Required work
Transcribe exactly the lines below that begin at the line with "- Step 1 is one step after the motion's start" and stop after the line with "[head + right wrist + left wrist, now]", leaving out every picture.

*** Block opens ***

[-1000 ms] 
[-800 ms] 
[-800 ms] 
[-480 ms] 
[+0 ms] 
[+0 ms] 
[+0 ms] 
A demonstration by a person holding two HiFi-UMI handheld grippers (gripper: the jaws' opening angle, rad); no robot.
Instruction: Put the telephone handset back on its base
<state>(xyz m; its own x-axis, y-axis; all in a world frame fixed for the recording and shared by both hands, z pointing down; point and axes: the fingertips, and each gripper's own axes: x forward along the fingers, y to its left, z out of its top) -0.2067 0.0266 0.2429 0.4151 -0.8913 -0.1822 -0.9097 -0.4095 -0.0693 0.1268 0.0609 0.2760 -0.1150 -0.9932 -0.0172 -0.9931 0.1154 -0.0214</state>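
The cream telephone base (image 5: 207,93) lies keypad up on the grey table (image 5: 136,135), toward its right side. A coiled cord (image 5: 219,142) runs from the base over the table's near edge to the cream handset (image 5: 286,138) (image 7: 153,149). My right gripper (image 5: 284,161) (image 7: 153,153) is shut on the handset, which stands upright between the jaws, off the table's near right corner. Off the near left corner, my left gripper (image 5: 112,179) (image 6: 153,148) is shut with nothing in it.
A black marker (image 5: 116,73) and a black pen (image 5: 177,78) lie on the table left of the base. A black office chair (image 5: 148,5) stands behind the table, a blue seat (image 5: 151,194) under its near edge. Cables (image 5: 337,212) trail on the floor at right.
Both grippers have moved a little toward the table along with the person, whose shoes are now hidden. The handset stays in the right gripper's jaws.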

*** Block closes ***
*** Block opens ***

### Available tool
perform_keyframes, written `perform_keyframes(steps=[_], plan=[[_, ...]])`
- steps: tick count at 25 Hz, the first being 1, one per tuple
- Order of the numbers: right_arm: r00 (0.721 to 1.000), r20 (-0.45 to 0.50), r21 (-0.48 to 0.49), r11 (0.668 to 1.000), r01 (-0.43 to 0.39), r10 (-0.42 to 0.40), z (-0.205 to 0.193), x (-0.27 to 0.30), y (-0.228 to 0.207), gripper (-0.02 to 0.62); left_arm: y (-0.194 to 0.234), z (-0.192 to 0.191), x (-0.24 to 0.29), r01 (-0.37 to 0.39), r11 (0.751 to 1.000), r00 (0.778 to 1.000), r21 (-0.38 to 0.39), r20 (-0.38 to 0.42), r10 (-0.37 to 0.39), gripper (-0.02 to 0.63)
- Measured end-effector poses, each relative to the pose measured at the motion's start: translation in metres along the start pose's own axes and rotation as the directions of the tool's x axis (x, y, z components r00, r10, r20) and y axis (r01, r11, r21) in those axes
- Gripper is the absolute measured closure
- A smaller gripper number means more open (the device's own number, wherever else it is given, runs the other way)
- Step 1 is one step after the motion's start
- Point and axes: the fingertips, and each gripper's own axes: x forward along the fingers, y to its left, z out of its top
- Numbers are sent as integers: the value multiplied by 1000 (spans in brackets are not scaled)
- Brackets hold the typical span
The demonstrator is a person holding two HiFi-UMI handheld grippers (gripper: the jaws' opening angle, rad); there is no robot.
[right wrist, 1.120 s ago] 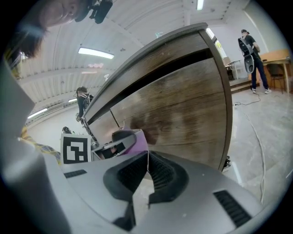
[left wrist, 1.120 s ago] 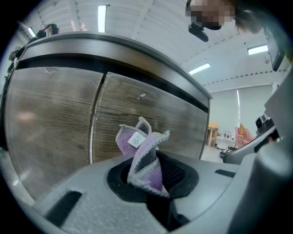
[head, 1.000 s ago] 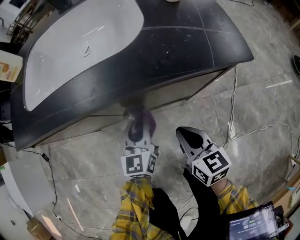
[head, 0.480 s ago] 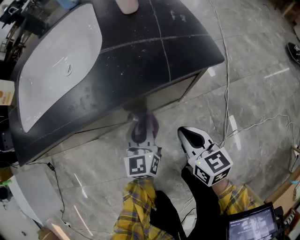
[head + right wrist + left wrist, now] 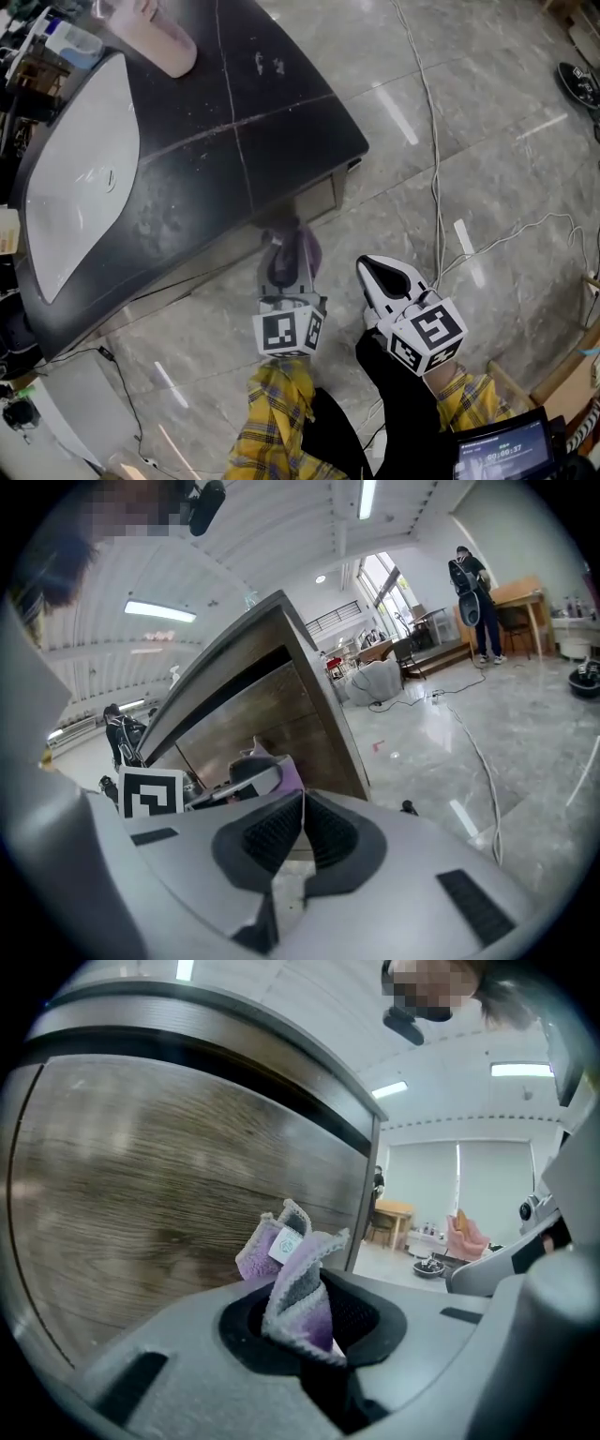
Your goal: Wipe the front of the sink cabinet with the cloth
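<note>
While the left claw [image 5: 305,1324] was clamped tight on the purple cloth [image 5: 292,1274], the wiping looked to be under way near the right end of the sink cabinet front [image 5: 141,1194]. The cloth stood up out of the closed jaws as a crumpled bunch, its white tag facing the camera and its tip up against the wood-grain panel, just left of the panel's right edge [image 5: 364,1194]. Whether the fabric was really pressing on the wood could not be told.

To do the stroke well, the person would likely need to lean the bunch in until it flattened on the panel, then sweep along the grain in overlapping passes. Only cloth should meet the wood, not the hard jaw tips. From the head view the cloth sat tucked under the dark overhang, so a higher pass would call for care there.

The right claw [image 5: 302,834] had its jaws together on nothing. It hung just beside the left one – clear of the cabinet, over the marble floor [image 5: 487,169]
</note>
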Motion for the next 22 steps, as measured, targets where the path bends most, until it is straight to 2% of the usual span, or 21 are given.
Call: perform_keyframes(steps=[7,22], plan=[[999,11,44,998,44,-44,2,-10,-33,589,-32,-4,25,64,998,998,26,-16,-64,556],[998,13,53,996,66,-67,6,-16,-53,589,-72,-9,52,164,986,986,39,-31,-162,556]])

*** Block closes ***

Result of the task
- Step 1 is one step after the motion's start
- Point and axes: the fingertips, and each gripper's own axes: x forward along the fingers, y to its left, z out of its top
- Numbers are sent as integers: the value multiplied by 1000 (spans in brackets are not scaled)
- Brackets hold the typical span
The demonstrator is a person holding two HiFi-UMI handheld grippers (gripper: the jaws' opening angle, rad); there is no robot.
[right wrist, 1.120 s ago] 
[left wrist, 1.120 s ago] 
[head, 1.000 s ago] 
[head, 0.480 s ago] 
[head + right wrist + left wrist, now] 

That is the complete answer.